As I pointed out earlier, “everybody knows” that Galileo perfected the telescope and demonstrated that the earth turned around the sun, which subsequently got him in major trouble with Church authorities. How does this “knowledge” fare in the eyes of latest historical research?
Galileo lived four centuries ago, in a world which was similar to our own in many ways but also quite different in others. Travel was difficult and perilous. The only way how to communicate at a distance was by courier (including courier pigeon). Books were still extravagantly expensive and research was possible only in a few centres equipped with good libraries. Europeans did not use toilet paper. The schools of medicine taught future doctors that a patient’s state is determined by the current position of stars, especially those that imprinted his or her moment of birth with an indelible mark.
Four centuries have not altered the fact that people always take many things as given. They are not necessarily the same things. Our historical perspective is burdened by these differences. The things we “know” may not be the things Galileo and his contemporaries “knew”. Four hundred years between us and Galileo is not a simple length of abstract time between two points on an absolute timescale. It is more like a turbulent flow of cloudy water, hiding many unsuspected eddies and holes in the river bed.
Unfortunately, one of such pitfalls is the activity of the historians themselves. We tend to assume that historians are doing their best to capture “historical facts”. There are two problems with such an assumption. First, it is very hard to establish a “historical fact”: the police know very well how difficult it is to reconstruct a broad outline of a traffic accident just by listening to eye witnesses.
Second, an overwhelming majority of historians throughout the ages did not have the same concept of history. They would very often write to someone’s order or they would have their own agendas. Very few were truly diligent in their pursuit of authentic sources.

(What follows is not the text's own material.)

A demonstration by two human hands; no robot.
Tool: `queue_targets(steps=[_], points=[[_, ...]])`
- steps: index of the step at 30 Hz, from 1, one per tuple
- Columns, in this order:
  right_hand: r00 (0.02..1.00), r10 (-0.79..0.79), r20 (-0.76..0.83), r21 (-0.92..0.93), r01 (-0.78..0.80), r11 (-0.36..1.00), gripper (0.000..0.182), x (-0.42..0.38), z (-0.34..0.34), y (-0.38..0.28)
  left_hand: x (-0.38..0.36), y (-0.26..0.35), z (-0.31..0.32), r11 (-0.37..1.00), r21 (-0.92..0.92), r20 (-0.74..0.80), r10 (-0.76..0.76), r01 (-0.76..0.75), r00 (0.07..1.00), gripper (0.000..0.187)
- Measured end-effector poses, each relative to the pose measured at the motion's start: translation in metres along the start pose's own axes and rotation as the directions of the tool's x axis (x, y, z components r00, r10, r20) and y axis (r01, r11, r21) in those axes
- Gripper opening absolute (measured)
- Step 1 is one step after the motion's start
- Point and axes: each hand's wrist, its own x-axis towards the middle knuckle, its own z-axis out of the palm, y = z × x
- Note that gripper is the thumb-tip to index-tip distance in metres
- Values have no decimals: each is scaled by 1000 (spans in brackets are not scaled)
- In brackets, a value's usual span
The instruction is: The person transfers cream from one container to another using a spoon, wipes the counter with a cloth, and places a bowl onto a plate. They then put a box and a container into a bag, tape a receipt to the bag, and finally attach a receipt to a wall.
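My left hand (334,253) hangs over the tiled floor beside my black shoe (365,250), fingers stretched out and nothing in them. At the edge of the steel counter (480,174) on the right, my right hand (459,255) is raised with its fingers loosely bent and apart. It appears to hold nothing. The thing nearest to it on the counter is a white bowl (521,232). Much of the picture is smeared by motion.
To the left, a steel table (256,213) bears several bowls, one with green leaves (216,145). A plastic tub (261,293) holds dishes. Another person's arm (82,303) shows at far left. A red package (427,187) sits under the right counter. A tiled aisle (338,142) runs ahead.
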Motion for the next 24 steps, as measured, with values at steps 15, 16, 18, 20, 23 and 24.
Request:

Let us return to what Galileo “knew” and what we “know”. In Galileo’s time “everybody knew” that it were our earliest ancestors who possessed the fullness of knowledge. That splendour of primordial knowledge gradually faded over the centuries amidst the general deterioration of things. (Note that most older people in every generation believe that “things used to be better in the past”. This deterioration of knowledge is just one aspect of such views.) This assumption started slowly dissipating about three centuries ago, and today “everybody knows” that people in the past were ignorant savages, and that civilization accumulates knowledge slowly and painstakingly, with science leading the way to the fullness of light in the distant future. Whereas Galileo’s contemporaries “knew” that time started with a golden age and henceforth led humanity down the inexorable path of deterioration, our contemporaries “know” that it is exactly the other way around. The reigning metaphor for time used to be degeneration, now it is growth.